The current wisdom is that our silos are constructed on political beliefs, economic status, religion, race, gender, age, ethnicity — and maybe even who you were rooting for on Game of Thrones. Possibly it’s as bad as they say. Maybe the nation has always suffered gaping divides which are just now getting more attention. But the truth is, a person with an open mind, a positive outlook and a lot of determination can have friends from every part of town and across every border of class, race, socioeconomic status, age or belief system. In Wilmington, North Carolina, David Brenner is just such a person.
It’s fitting that Brenner’s particular obsession, and the thing that’s led him to connect with all and sundry people, is community gardening. Yes, he creates impressive numbers of vegetable plots in neighborhoods all around town, but in the other sense of the phrase “community gardener” he’s also a cultivator of people and of communities. Without hesitation he rushes headlong to meet the next person who will become his friend, his collaborator, his partner in this vivid vision he has. It might be a sheriff’s deputy working with at-risk youth, the pastor of a church or a group of self-described free-thinkers, agnostics and atheists. It might be a leading local banker, real estate agent, architect or a longtime community activist who hosts a daylong block party every year for her neighbors struggling to make ends meet.
Brenner is as comfortable with the mayor as he is with a gaggle of sixth-graders. He careens between non-English-speaking Burmese refugees and hospital surgeons, the very young, the very old, those who live in wealthy neighborhoods and those who cultivate their plots in public housing common areas. He literally shuttles all over town meeting with folks who have come to love him and what he does. He’s been described as “the Mr. Rogers of gardening,” possibly because of his unrelentingly positive attitude or that slightly mischievous smile in his eyes inviting you to join him in his next adventure.
DEVON PARK GARDENS
“I was always a workaholic and never did anything for the community,” he says. After retirement, he began volunteering for the Master Gardener program at the New Hanover County Arboretum and from there was smitten by the idea of creating sustainable community gardens. Back in 2014, when he got started, the idea wasn’t new. Volunteers from various nonprofits and churches had planted gardens around town but, sadly, most had withered from lack of water, or exploded into a jumble of chickweed, fescue grass and vetch from lack of attention.
As Brenner embarked on his mission, he was sobered by the thought that school gardens might peter out in the summer months, when students and teachers were not there to administer TLC; gardens without a permanent water source might well suffer from drought; and if the one devoted curator of a particular neighborhood garden were to die or move away, the once luxuriant plot would revert to a weed patch within months.

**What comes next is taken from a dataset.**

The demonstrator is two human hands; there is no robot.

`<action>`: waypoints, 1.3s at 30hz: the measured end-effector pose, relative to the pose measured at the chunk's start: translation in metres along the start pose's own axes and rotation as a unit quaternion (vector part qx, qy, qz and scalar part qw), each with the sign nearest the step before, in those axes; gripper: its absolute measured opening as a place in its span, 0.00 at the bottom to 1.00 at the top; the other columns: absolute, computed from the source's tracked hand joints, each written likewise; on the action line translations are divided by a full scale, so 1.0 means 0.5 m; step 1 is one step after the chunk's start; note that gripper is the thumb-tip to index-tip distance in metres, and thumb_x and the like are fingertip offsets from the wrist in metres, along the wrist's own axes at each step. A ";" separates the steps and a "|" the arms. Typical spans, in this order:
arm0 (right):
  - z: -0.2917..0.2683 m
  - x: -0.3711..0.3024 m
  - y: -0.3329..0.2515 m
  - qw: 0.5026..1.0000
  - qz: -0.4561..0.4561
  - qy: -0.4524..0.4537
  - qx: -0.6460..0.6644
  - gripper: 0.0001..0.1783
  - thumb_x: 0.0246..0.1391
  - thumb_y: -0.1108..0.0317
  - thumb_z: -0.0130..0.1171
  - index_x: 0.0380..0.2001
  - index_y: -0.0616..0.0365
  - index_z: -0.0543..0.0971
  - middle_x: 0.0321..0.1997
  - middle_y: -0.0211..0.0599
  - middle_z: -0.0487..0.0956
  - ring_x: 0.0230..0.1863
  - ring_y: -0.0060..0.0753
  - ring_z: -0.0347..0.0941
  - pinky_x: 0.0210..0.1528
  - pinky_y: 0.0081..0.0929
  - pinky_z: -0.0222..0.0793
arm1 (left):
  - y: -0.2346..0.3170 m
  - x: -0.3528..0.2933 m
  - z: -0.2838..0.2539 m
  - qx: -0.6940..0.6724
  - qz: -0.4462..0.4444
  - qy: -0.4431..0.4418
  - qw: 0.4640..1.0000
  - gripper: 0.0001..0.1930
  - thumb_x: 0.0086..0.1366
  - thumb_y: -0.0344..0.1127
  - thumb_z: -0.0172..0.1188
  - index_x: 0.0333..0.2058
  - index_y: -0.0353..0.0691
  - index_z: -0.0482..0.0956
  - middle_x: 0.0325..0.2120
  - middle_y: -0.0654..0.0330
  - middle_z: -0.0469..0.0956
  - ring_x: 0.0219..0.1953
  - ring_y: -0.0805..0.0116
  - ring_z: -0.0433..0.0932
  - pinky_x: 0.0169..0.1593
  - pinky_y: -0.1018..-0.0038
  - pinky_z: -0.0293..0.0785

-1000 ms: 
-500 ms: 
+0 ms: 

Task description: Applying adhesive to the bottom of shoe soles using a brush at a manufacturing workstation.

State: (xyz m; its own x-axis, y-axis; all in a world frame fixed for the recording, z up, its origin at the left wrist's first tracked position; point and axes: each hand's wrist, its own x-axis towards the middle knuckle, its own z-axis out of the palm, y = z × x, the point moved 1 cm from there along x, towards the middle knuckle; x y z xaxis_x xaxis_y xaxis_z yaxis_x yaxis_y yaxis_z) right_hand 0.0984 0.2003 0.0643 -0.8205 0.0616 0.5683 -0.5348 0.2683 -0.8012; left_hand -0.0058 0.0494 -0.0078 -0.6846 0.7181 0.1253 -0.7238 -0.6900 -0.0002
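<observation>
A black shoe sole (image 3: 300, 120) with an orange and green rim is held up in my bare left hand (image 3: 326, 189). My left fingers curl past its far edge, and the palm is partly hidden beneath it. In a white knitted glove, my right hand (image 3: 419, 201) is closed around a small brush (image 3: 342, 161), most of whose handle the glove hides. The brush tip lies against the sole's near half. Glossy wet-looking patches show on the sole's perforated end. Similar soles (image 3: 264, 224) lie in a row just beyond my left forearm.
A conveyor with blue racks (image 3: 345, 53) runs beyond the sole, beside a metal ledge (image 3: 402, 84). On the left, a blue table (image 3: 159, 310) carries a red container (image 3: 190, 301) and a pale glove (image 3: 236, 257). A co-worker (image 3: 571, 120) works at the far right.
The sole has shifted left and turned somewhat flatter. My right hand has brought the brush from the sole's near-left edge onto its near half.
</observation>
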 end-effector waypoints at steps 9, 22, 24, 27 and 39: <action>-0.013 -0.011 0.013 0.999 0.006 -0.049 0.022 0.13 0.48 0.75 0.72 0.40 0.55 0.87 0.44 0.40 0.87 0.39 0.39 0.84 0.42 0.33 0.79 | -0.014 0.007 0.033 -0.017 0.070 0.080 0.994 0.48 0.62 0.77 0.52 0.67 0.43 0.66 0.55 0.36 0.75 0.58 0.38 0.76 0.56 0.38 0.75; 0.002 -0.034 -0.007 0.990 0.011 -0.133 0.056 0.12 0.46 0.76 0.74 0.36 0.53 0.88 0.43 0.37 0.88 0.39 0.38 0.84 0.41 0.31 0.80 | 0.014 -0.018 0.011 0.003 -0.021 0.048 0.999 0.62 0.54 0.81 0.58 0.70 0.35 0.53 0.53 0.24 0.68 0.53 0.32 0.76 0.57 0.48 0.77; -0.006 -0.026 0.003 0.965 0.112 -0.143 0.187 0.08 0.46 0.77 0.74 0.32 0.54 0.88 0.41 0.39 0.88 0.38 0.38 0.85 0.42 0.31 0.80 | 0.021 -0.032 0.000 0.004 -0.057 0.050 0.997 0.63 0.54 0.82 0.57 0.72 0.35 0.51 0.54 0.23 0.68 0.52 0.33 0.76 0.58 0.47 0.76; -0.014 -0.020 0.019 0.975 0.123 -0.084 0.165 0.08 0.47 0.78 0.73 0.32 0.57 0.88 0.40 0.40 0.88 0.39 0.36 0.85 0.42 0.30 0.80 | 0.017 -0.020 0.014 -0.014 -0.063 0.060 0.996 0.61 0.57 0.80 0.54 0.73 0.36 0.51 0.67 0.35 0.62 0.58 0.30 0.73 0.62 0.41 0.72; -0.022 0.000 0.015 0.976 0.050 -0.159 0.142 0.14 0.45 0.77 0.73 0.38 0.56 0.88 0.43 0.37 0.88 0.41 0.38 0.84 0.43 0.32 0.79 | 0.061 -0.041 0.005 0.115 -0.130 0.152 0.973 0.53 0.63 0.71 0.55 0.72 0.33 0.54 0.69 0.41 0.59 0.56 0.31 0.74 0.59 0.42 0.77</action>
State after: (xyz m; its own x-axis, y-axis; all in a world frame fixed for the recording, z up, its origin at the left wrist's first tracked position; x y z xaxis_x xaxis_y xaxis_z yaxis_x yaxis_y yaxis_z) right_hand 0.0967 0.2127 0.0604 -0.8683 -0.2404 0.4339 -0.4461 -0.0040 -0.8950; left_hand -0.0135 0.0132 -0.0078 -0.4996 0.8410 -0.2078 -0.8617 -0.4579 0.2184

FIRST CHRISTIAN CHURCH GARDENS
Before retiring, Brenner had worked as a mechanical engineer. His first gardening inspiration came from his mother, one of seven children raised on a farm in South Carolina during the Depression who at age 11 took over most of the job of running the family household. She stood on a chair to cook and raised a windowsill-full of peppers and tomatoes in Dixie cups. From the bounty of her 20-by-50-foot garden, she canned beets, tomatoes, beans and more.
Brenner, who has an apparently inexhaustible supply of energy —“I go to bed at 11 and get up at 4,” he says — seems to be made of the same stuff as his mother. The word undaunted comes to mind.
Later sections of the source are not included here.